His fielding error in the seventh proved quite costly and nearly spoiled Moyer’s place in the record books. With two on and one out, Tulowitzki had a routine double play ball go right through his legs, leading to a run. Jason Bartlett brought in another with a sacrifice fly to right to cut the lead to 3-2.
Moyer ended the threat by getting pinch hitter Jeremy Hermida to ground out to second on a 76-mph cutter.
The Rockies added two insurance runs in the eighth as Michael Cuddyer doubled in a run off former Rockies closer Huston Street and Wilin Rosario added a sacrifice fly.
Away from the mound, Moyer hardly looks like a kid anymore. He has gray streaks in his hair and frequently dons reading glasses that sit perched on the tip of his nose. This betrays his age too: He’s on the verge of receiving his AARP card.
But once he steps on the mound that youthful exuberance returns.
He’s transformed into a kid again, sprinting out to the mound after each inning. He looked more like a spry rookie than a veteran nearing retirement.
Moyer enticed the Padres to hit into three double plays, despite warnings before the game by Mark Kotsay — the one player who’s consistently hit Moyer — to remain patient. Then again, it’s difficult to lay off a pitch that looks so juicy.
The aged wonder used his wealth of experience to his advantage against the young Padres, six of whom weren’t even born when Moyer made his major league debut in 1986. That included Bass, who has fond memories of Coors Field after winning his debut in the hitter friendly stadium last June.
Kotsay’s first plate appearance of the season was a single in the opening inning. Kotsay was activated off the disabled list on Monday after missing the first 10 games with a strained right calf muscle.

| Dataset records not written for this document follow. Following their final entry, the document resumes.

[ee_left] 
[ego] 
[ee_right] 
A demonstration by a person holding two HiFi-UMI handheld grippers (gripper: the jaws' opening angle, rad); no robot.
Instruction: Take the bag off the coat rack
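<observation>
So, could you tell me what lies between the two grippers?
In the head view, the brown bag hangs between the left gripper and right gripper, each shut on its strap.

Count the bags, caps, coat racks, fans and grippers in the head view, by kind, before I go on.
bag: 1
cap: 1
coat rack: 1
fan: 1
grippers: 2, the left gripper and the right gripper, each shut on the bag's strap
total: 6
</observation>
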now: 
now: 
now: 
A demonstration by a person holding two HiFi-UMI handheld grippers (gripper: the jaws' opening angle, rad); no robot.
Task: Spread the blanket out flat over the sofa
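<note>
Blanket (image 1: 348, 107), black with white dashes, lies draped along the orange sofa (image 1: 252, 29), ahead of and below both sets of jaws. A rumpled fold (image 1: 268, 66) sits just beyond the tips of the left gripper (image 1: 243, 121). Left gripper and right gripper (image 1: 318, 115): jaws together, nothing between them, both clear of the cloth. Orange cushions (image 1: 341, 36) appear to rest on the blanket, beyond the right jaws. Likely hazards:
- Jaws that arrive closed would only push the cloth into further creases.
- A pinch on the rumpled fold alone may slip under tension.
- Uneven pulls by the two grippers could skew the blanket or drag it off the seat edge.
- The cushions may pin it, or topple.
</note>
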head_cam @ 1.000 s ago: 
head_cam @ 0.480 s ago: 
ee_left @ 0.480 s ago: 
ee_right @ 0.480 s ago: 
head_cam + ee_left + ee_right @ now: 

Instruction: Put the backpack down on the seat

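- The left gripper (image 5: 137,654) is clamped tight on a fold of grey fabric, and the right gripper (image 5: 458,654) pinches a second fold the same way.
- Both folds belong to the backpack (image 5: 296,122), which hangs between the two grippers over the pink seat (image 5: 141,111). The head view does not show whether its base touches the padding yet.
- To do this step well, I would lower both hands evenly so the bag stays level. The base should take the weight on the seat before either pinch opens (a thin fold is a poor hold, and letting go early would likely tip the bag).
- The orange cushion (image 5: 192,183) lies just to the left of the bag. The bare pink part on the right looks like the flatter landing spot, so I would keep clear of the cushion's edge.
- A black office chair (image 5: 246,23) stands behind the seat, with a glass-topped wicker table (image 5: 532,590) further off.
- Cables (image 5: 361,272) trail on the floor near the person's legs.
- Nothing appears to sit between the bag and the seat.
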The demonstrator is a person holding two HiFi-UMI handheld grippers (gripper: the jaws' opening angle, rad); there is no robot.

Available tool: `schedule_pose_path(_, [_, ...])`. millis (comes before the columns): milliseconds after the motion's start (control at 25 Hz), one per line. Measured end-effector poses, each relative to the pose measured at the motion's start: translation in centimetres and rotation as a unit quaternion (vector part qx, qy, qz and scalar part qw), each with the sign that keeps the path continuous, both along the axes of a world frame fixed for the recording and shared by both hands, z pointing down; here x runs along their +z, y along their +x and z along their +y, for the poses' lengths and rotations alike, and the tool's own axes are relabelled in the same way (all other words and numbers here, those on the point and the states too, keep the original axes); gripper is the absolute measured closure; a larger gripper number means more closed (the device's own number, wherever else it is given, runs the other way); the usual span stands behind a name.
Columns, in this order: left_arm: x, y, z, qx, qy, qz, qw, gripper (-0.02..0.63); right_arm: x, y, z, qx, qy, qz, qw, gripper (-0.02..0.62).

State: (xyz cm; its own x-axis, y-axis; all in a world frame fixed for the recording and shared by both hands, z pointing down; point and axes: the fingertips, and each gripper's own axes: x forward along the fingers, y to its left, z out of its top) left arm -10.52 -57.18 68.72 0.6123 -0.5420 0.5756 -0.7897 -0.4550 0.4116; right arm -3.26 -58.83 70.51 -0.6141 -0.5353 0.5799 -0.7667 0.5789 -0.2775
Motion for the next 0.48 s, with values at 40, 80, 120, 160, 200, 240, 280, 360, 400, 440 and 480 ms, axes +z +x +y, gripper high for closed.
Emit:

That his first hit should be against Moyer hardly comes as a surprise since the 36-year-old Kotsay has a .583 lifetime average against Moyer. They even exchanged friendly grins after each of Kotsay’s two singles.
“He wears me out. He knows it. I know it,” Moyer said. “We joke in the offseason.”
Kotsay also has a lot of respect for Moyer.
“It says something about how much he loves to compete and his willingness to work, and at 49, to go out and throw the ball and have success,” said Kotsay, who faced the veteran for the first time since June 13, 2006, when Kotsay was with the Oakland A’s and Moyer a member of the Seattle Mariners.
Before the game, Kotsay was giving pointers to his impressionable teammates on how to hit Moyer’s methodical pitches.
“Be patiently aggressive,” Andy Parrino recounted. “Make him come to us a little bit more. Oh, and make him stay in the strike zone.”
Moyer doesn’t have a blazing fastball, but he does have this — pinpoint precision.
Padres manager Bud Black certainly appreciates the cleverness of Moyer, marveling from the dugout at the vintage pitcher who went to spring training without a guaranteed roster spot and performed his way onto the team. He missed all of 2011 as he recovered from a surgically repaired ligament in his elbow.
“It’s a great story,” Black said. “It’s wonderful that he’s continued to get the results needed to stay in the major leagues. This is a performance-driven game and the last 15 years of his career have been outstanding.”
NOTES: Padres RHP Tim Stauffer (strained elbow) threw Tuesday in San Diego. He’s scheduled for a bullpen session this weekend. … OF Carlos Gonzalez (strep throat) returned the lineup, going 0 for 2 with two walks. … Moyer said he will donate some memorabilia to the Hall of Fame from the game.